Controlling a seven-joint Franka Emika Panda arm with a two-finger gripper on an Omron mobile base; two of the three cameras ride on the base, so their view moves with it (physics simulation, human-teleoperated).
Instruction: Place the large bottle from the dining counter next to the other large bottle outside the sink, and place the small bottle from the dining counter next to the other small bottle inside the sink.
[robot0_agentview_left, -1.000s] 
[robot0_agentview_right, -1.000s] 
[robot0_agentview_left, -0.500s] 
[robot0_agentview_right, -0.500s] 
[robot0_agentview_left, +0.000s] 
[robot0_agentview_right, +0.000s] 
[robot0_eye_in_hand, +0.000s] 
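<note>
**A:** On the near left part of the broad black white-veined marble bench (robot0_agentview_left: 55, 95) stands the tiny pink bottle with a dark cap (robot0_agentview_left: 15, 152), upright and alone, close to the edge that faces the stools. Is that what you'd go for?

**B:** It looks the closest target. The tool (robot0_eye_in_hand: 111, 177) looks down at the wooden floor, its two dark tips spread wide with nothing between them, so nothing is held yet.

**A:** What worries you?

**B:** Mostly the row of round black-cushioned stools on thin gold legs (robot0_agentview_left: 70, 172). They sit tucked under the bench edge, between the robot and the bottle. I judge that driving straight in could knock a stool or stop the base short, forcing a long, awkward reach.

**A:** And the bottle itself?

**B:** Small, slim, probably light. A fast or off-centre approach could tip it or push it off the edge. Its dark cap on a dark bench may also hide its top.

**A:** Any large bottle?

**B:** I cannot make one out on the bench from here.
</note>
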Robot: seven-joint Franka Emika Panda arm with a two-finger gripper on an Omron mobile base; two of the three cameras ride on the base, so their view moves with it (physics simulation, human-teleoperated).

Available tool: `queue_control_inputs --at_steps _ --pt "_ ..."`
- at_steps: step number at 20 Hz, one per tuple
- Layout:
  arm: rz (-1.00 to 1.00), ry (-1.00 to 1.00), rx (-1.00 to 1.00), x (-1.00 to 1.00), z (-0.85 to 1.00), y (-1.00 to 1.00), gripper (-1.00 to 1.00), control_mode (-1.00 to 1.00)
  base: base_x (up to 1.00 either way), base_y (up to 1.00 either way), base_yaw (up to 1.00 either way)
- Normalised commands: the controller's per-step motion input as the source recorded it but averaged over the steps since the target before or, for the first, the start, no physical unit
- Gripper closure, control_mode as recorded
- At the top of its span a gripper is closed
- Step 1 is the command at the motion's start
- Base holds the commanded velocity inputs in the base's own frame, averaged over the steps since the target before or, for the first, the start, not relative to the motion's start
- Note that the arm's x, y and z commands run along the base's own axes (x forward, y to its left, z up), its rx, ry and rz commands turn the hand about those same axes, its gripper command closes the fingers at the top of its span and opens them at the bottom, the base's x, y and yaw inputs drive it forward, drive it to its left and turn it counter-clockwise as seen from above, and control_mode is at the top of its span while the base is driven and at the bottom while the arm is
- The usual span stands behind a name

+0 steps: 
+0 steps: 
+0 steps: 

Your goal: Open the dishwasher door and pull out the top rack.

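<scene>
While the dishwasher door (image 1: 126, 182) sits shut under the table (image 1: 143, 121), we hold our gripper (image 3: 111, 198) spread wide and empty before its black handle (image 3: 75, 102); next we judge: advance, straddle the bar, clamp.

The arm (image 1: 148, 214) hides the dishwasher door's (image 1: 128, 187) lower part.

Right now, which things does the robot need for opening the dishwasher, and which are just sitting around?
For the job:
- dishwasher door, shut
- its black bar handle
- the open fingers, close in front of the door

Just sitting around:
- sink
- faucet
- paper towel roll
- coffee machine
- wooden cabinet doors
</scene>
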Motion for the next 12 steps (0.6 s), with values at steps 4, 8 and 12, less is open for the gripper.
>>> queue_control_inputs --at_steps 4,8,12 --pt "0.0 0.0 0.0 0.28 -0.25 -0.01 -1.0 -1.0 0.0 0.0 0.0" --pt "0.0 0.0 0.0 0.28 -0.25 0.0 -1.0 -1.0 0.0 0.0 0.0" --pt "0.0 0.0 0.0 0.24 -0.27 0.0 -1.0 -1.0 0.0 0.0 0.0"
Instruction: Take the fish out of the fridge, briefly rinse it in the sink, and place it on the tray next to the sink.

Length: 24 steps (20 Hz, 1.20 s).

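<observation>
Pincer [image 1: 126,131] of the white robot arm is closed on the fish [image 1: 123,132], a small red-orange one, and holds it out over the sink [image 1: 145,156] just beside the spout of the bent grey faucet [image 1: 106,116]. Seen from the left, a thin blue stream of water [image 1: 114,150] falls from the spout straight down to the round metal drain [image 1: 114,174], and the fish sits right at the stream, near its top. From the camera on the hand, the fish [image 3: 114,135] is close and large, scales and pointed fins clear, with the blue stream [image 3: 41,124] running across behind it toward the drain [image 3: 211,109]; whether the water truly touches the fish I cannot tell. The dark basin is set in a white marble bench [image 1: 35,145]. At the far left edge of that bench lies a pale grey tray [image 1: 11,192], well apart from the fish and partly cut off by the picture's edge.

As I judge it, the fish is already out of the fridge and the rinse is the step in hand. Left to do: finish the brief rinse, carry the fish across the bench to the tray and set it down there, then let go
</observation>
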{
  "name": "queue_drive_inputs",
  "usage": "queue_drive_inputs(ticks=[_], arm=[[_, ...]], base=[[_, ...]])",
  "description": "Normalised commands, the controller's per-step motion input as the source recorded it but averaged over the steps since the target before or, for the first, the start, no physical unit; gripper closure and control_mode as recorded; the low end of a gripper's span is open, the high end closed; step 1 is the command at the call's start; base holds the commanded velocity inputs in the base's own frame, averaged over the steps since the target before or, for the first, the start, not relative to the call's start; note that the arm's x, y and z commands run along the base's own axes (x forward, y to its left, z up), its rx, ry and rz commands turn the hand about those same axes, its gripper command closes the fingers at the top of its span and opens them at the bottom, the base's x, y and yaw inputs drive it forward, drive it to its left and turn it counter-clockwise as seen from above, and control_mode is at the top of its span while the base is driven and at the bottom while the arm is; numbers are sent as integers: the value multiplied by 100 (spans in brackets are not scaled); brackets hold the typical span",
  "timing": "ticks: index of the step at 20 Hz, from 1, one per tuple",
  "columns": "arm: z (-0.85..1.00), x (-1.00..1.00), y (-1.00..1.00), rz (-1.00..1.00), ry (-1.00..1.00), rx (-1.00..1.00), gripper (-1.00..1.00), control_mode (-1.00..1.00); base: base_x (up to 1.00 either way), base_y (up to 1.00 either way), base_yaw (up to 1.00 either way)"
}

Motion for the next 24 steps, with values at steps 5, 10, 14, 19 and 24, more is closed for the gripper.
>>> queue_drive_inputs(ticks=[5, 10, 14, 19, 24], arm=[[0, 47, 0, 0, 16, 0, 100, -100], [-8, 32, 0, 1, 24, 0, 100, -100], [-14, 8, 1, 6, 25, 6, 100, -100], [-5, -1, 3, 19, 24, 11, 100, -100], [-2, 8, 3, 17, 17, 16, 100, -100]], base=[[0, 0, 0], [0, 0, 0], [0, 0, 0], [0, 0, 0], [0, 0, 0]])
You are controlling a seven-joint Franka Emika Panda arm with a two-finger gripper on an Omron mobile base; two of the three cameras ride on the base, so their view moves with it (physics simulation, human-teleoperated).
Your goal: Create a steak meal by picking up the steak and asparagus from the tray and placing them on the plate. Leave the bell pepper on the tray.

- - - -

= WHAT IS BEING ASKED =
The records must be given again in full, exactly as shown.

= SOLUTION =
Controlling a seven-joint Franka Emika Panda arm with a two-finger gripper on an Omron mobile base; two of the three cameras ride on the base, so their view moves with it (physics simulation, human-teleoperated).
Instruction: Place the large bottle from the dining counter next to the other large bottle outside the sink, and place the small bottle from the dining counter next to the other small bottle inside the sink.
[robot0_agentview_left, -1.000s] 
[robot0_agentview_right, -1.000s] 
[robot0_agentview_left, -0.500s] 
[robot0_agentview_right, -0.500s] 
[robot0_agentview_left, +0.000s] 
[robot0_agentview_right, +0.000s] 
[robot0_eye_in_hand, +0.000s] 
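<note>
**A:** On the near left part of the broad black white-veined marble bench (robot0_agentview_left: 55, 95) stands the tiny pink bottle with a dark cap (robot0_agentview_left: 15, 152), upright and alone, close to the edge that faces the stools. Is that what you'd go for?

**B:** It looks the closest target. The tool (robot0_eye_in_hand: 111, 177) looks down at the wooden floor, its two dark tips spread wide with nothing between them, so nothing is held yet.

**A:** What worries you?

**B:** Mostly the row of round black-cushioned stools on thin gold legs (robot0_agentview_left: 70, 172). They sit tucked under the bench edge, between the robot and the bottle. I judge that driving straight in could knock a stool or stop the base short, forcing a long, awkward reach.

**A:** And the bottle itself?

**B:** Small, slim, probably light. A fast or off-centre approach could tip it or push it off the edge. Its dark cap on a dark bench may also hide its top.

**A:** Any large bottle?

**B:** I cannot make one out on the bench from here.
</note>
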Robot: seven-joint Franka Emika Panda arm with a two-finger gripper on an Omron mobile base; two of the three cameras ride on the base, so their view moves with it (physics simulation, human-teleoperated).

Available tool: `queue_control_inputs --at_steps _ --pt "_ ..."`
- at_steps: step number at 20 Hz, one per tuple
- Layout:
  arm: rz (-1.00 to 1.00), ry (-1.00 to 1.00), rx (-1.00 to 1.00), x (-1.00 to 1.00), z (-0.85 to 1.00), y (-1.00 to 1.00), gripper (-1.00 to 1.00), control_mode (-1.00 to 1.00)
  base: base_x (up to 1.00 either way), base_y (up to 1.00 either way), base_yaw (up to 1.00 either way)
- Normalised commands: the controller's per-step motion input as the source recorded it but averaged over the steps since the target before or, for the first, the start, no physical unit
- Gripper closure, control_mode as recorded
- At the top of its span a gripper is closed
- Step 1 is the command at the motion's start
- Base holds the commanded velocity inputs in the base's own frame, averaged over the steps since the target before or, for the first, the start, not relative to the motion's start
- Note that the arm's x, y and z commands run along the base's own axes (x forward, y to its left, z up), its rx, ry and rz commands turn the hand about those same axes, its gripper command closes the fingers at the top of its span and opens them at the bottom, the base's x, y and yaw inputs drive it forward, drive it to its left and turn it counter-clockwise as seen from above, and control_mode is at the top of its span while the base is driven and at the bottom while the arm is
- The usual span stands behind a name

+0 steps: 
+0 steps: 
+0 steps: 

Your goal: Open the dishwasher door and pull out the top rack.

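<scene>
While the dishwasher door (image 1: 126, 182) sits shut under the table (image 1: 143, 121), we hold our gripper (image 3: 111, 198) spread wide and empty before its black handle (image 3: 75, 102); next we judge: advance, straddle the bar, clamp.

The arm (image 1: 148, 214) hides the dishwasher door's (image 1: 128, 187) lower part.

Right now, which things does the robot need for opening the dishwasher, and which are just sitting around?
For the job:
- dishwasher door, shut
- its black bar handle
- the open fingers, close in front of the door

Just sitting around:
- sink
- faucet
- paper towel roll
- coffee machine
- wooden cabinet doors
</scene>
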Motion for the next 12 steps (0.6 s), with values at steps 4, 8 and 12, less is open for the gripper.
>>> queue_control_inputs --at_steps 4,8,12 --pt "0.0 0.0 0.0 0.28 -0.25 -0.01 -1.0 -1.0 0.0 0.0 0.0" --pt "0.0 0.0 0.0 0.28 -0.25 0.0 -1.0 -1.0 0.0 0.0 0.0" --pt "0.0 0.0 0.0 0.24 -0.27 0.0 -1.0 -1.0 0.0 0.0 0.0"
Instruction: Take the fish out of the fridge, briefly rinse it in the sink, and place it on the tray next to the sink.

Length: 24 steps (20 Hz, 1.20 s).

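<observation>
Pincer [image 1: 126,131] of the white robot arm is closed on the fish [image 1: 123,132], a small red-orange one, and holds it out over the sink [image 1: 145,156] just beside the spout of the bent grey faucet [image 1: 106,116]. Seen from the left, a thin blue stream of water [image 1: 114,150] falls from the spout straight down to the round metal drain [image 1: 114,174], and the fish sits right at the stream, near its top. From the camera on the hand, the fish [image 3: 114,135] is close and large, scales and pointed fins clear, with the blue stream [image 3: 41,124] running across behind it toward the drain [image 3: 211,109]; whether the water truly touches the fish I cannot tell. The dark basin is set in a white marble bench [image 1: 35,145]. At the far left edge of that bench lies a pale grey tray [image 1: 11,192], well apart from the fish and partly cut off by the picture's edge.

As I judge it, the fish is already out of the fridge and the rinse is the step in hand. Left to do: finish the brief rinse, carry the fish across the bench to the tray and set it down there, then let go
</observation>
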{
  "name": "queue_drive_inputs",
  "usage": "queue_drive_inputs(ticks=[_], arm=[[_, ...]], base=[[_, ...]])",
  "description": "Normalised commands, the controller's per-step motion input as the source recorded it but averaged over the steps since the target before or, for the first, the start, no physical unit; gripper closure and control_mode as recorded; the low end of a gripper's span is open, the high end closed; step 1 is the command at the call's start; base holds the commanded velocity inputs in the base's own frame, averaged over the steps since the target before or, for the first, the start, not relative to the call's start; note that the arm's x, y and z commands run along the base's own axes (x forward, y to its left, z up), its rx, ry and rz commands turn the hand about those same axes, its gripper command closes the fingers at the top of its span and opens them at the bottom, the base's x, y and yaw inputs drive it forward, drive it to its left and turn it counter-clockwise as seen from above, and control_mode is at the top of its span while the base is driven and at the bottom while the arm is; numbers are sent as integers: the value multiplied by 100 (spans in brackets are not scaled); brackets hold the typical span",
  "timing": "ticks: index of the step at 20 Hz, from 1, one per tuple",
  "columns": "arm: z (-0.85..1.00), x (-1.00..1.00), y (-1.00..1.00), rz (-1.00..1.00), ry (-1.00..1.00), rx (-1.00..1.00), gripper (-1.00..1.00), control_mode (-1.00..1.00); base: base_x (up to 1.00 either way), base_y (up to 1.00 either way), base_yaw (up to 1.00 either way)"
}

Motion for the next 24 steps, with values at steps 5, 10, 14, 19 and 24, more is closed for the gripper.
>>> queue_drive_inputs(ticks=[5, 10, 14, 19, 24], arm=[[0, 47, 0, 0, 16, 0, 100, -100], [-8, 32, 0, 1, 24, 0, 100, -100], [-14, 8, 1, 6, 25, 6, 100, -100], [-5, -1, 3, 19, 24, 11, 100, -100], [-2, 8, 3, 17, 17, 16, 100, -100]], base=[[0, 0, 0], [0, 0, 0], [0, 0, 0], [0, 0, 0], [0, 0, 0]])
You are controlling a seven-joint Franka Emika Panda arm with a two-finger gripper on an Omron mobile base; two of the three cameras ride on the base, so their view moves with it (physics simulation, human-teleoperated).
Your goal: Create a steak meal by picking up the steak and asparagus from the tray and placing them on the plate. Leave the bell pepper on the tray.

No additional output is expected.